▸ The problem
Copy all lines below that use the word "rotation".

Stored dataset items
________________________
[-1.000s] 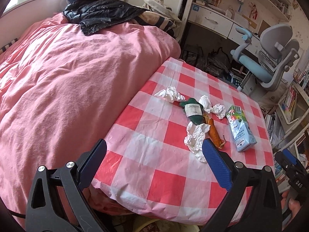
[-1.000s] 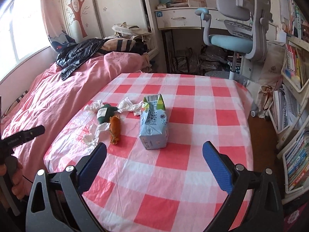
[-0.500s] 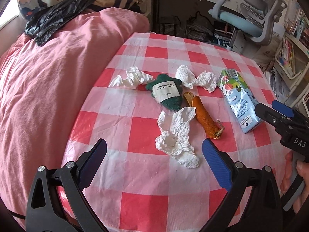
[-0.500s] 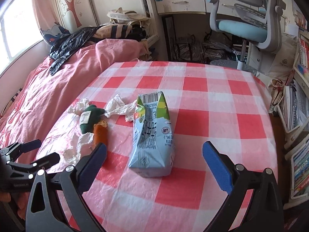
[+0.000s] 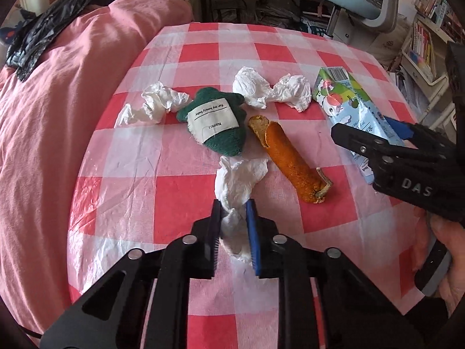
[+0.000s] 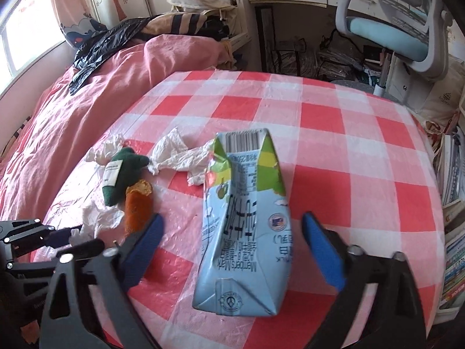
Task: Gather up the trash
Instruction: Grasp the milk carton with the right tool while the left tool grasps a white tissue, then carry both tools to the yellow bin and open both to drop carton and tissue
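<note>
On the red-and-white checked table (image 5: 186,192) lies scattered trash. My left gripper (image 5: 234,213) is shut on a crumpled white tissue (image 5: 239,180) near the front edge. My right gripper (image 6: 231,234) is open, its fingers on either side of a flattened light-blue milk carton (image 6: 247,218) that lies on the table; the carton also shows in the left wrist view (image 5: 351,110). Other trash: an orange peel-like stick (image 5: 290,160), a green plush with a white label (image 5: 215,122), and two more crumpled tissues (image 5: 154,104) (image 5: 273,90).
A pink quilted bed (image 5: 58,101) borders the table's left side, with a black jacket (image 6: 107,40) on it. A blue-grey desk chair (image 6: 401,32), a white desk and bookshelves (image 6: 453,218) stand behind and to the right.
My left gripper moved forward and closed on the nearest tissue. My right gripper advanced so that its open fingers now flank the milk carton.
</note>
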The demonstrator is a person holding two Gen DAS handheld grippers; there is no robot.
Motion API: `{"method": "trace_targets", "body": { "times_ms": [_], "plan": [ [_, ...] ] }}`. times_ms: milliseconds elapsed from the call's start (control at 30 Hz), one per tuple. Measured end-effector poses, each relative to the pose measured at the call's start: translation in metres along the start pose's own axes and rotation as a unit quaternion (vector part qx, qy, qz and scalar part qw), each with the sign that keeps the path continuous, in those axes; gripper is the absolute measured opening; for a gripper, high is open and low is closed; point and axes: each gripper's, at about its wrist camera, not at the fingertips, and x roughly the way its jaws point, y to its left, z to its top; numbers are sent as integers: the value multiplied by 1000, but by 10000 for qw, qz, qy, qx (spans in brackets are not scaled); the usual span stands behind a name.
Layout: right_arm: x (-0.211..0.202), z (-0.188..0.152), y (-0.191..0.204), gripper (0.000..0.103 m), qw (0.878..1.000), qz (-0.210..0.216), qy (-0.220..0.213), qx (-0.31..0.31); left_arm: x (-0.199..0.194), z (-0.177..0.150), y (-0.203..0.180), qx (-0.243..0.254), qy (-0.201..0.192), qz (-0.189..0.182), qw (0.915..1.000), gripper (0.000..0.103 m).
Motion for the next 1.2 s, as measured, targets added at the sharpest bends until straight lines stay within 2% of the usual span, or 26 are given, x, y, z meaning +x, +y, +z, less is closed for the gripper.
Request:
{"method": "trace_targets", "body": {
  "times_ms": [33,200,367,567,767,1033,1200],
  "plan": [
    [0,-1,-3,57,9999,86,25,74,-3,0,2,-46,-37,-46,10000,9],
    [-19,-5,-16,56,9988,197,-180,414,-37,5,16,-401,-563,-254,9973,7],
    [-65,-17,-12,56,9958,384,-624,549,-81,4,33,-698,-1377,-465,9869,7],
    [-118,-70,25,56,9927,714,-934,254,-115,-12,48,-888,-1871,-755,9754,7],
    [-150,-128,67,56,9911,942,-864,-358,-129,-30,50,-931,-1959,-829,9727,7],
    [-148,-193,116,56,9851,1309,-76,-1110,-143,-63,49,-919,-1947,-857,9728,7],
    [-142,-215,129,56,9815,1370,203,-1322,-148,-88,45,-857,-1857,-808,9755,7]
  ]
}}
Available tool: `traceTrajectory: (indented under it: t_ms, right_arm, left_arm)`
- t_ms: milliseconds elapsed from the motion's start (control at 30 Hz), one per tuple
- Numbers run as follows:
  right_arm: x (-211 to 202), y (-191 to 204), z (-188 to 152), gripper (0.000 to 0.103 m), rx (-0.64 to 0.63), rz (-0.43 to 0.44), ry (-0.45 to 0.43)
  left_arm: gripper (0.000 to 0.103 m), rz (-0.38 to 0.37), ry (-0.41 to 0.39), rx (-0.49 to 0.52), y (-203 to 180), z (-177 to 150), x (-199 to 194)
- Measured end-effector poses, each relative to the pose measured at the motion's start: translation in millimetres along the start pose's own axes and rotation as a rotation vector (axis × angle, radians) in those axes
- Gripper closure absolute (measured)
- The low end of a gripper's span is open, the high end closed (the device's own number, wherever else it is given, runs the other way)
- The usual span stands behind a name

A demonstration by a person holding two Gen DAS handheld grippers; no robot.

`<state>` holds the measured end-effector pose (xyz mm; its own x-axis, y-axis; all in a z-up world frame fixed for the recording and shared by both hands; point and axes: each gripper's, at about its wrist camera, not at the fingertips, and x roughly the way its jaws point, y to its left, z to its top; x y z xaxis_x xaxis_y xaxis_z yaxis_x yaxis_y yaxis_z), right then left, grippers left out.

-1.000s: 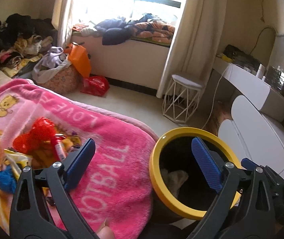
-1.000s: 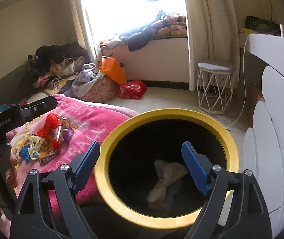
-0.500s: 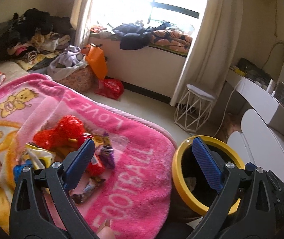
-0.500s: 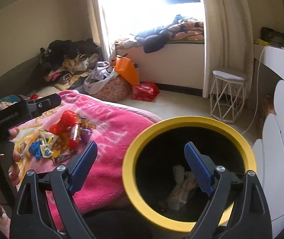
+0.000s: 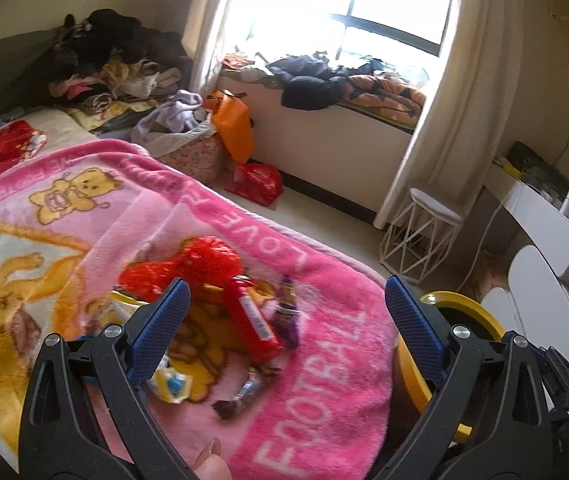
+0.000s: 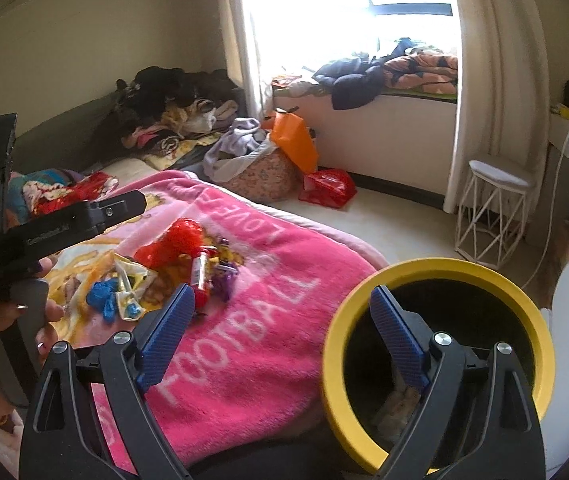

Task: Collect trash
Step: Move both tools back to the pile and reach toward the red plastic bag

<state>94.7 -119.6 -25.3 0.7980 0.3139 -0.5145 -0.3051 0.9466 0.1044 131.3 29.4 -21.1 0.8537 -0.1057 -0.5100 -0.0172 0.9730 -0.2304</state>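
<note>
On the pink fleece blanket (image 5: 324,360), at about 11 o'clock from the yellow-rimmed bin (image 6: 436,276), lies the trash pile (image 6: 180,264): a crumpled red plastic bag (image 5: 188,260), a red tube-shaped wrapper (image 5: 252,320), a purple candy wrapper (image 5: 288,312), a dark bar wrapper (image 5: 240,392), a blue crumple (image 6: 102,296) and a yellow-white packet (image 5: 168,380), all loose and touching or overlapping.

Both tools are empty. The left gripper (image 5: 284,328) stands wide, its jaws framing the red tube; the right gripper (image 6: 280,340) stands wide too, its jaws straddling the bin's near rim and blanket edge.

Risks, as I judge them: closing on overlapped wrappers could lift two and shed one onto the floor; the pads could pinch plush fleece and drag the blanket; slick foil may slip out during the carry toward 4 o'clock; the light bin could tip if a jaw knocks its rim.
</note>
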Motion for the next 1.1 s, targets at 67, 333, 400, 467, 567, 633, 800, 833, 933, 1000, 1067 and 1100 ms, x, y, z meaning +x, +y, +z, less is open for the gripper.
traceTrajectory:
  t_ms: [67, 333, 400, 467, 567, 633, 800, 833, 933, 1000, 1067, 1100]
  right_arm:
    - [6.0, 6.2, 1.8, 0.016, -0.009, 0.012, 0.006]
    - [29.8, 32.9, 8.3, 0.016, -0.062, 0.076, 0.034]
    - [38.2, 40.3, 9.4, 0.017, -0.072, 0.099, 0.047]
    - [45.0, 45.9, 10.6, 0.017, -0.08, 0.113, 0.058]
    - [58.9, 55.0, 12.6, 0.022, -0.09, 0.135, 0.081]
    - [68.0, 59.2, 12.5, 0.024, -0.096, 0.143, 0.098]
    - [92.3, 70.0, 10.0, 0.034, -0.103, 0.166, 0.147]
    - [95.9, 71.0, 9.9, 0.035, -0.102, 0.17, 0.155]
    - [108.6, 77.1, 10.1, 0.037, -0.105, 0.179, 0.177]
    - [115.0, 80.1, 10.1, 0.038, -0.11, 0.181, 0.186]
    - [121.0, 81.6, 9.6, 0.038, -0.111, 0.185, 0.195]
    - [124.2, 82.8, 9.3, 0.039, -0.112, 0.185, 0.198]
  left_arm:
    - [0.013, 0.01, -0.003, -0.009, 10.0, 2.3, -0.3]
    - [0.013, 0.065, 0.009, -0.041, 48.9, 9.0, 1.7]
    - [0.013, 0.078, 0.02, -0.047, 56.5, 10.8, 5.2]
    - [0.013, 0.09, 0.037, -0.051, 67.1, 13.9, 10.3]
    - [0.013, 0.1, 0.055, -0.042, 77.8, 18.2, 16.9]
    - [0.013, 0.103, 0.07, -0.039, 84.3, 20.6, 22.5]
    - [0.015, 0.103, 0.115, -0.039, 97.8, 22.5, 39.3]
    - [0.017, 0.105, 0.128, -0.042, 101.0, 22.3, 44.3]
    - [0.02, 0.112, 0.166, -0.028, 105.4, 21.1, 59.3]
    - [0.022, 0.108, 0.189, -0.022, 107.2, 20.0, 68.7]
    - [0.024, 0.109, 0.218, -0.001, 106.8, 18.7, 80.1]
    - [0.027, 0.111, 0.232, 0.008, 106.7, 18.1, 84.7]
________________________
▸ Finished exercise
Motion API: `{"method": "trace_targets", "body": { "times_ms": [_], "plan": [ [_, ...] ] }}`. times_ms: milliseconds elapsed from the call's start (control at 30 Hz), one per tuple. Measured end-effector poses, each relative to the pose measured at the call's start: translation in metres along the start pose's own axes and rotation as a unit quaternion (vector part qx, qy, qz and scalar part qw), each with the sign that keeps the path continuous, in those axes; gripper is the absolute measured opening; for a gripper, high is open and low is closed; point and axes: each gripper's, at about its wrist camera, not at the fingertips, and x roughly the way its jaws point, y to its left, z to its top; numbers are sent as integers: the value multiplied by 1000, but by 10000 for qw, qz, qy, qx (spans in brackets are not scaled); the usual span stands behind a name.
- Measured end-effector poses, each relative to the pose measured at the motion's start: translation in millimetres along the start pose's own axes and rotation as a rotation vector (axis × angle, radians) in those axes

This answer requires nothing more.